Ci risiamo: sembra di vedere di nuovo quelle simpatiche foto del G20 in cui ci sono solo giacche e cravatte. Dove spicca, al massimo, il tailleur colorato di Angela Merkel. Solo che stavolta siamo in Italia e si parla della gestione dei 209 miliardi del Recovery Fund dove , tra ritardi e liti, è sfuggita un’altra questione. Apertissima. Che riguarda le donne. Perché mentre da una parte il presidente del Consiglio Giuseppe Conte parla di empowerment femminile facendone una bandiera della presidenza italiana del G20 appena iniziata, dall’altro lato si rischia di nuovo un caso «task force». Ricordate? Nell’apice dell’emergenza sanitaria, nella babele di gruppi di lavoro creati per supportare il governo, risuonava, assordante, la mancanza totale di donne. Una task force gestita come un manel qualunque (i panel fatti esclusivamente da uomini).

Un’assenza inconcepibile che aveva mobilitato la società civile e un gruppo trasversale di parlamentari che aveva chiesto al governo di ristabilire l’equilibrio. Al Comitato tecnico-scientifico fu integrato un gruppo di donne come fosse una gentil concessione. E ora? Ci risiamo con il Recovery fund. Tanto che diciassette fra associazioni di donne, organizzazioni e sigle sindacali che raccolgono migliaia di aderenti fra manager, imprenditrici, donne politiche, docenti di ogni ordine e grado, scienziate, artiste, giornaliste, banchiere, hanno indirizzato una lettera al governo per ribadire che la governance dei fondi di Next Generation Eu va gestita in modo paritario, sia nella composizione dei comitati sia nella scelta dei progetti e nella destinazione del denaro.

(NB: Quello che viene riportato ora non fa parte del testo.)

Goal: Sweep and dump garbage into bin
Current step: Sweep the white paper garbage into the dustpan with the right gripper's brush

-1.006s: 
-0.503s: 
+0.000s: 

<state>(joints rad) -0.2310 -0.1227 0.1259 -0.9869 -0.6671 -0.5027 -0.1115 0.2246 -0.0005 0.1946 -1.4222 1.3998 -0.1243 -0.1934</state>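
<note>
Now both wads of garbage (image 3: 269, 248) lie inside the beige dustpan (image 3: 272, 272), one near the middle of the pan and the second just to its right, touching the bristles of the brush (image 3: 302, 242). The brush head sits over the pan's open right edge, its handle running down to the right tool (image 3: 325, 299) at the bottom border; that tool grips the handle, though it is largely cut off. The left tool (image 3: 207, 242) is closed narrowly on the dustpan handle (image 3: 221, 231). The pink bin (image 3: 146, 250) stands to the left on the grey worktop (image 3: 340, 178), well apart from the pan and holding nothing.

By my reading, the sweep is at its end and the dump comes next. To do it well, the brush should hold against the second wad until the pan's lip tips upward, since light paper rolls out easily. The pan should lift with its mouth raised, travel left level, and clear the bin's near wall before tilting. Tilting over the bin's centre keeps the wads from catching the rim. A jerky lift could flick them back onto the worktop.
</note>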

«A quanto apprendiamo — si legge nella lettera — la gestione sarà affidata al Comitato interministeriale degli affari europei composto dai ministri: 8 donne e 14 uomini. Il piano di attuazione e la vigilanza politica dovrebbero invece essere assegnati a un comitato esecutivo formato dal Presidente del Consiglio e da due ministri ‘di spesa’: Economia e Sviluppo economico. Tre uomini. Dovreste promuovere l’uguaglianza e la parità come vi chiede l’Europa e non prevedete competenze femminili nella cabina di regia?». Le associazioni ricordano al governo proprio la vicenda della composizione del Comitato Colao durante la prima ondata, quando fu necessaria una protesta pubblica perché fossero tardivamente incluse le competenze femminili e invitano a non cadere nello stesso errore. Ma non solo. Perché, ancora più importante è la questione della ripartizione dei fondi, così come appare nella bozza di proposta per gli assi di spesa di Next Generation Eu: «Con sommo sconcerto, abbiamo scoperto che per le politiche di parità si prevedono solo 4,2 miliardi, inseriti nella voce “politiche sociali”». Cifre che, se confermate, mettono nero su bianco che l’uguaglianza è un tema su cui il nostro Paese vuole investire, puntare, tanto da destinare “addirittura” il 2% dei fondi europei.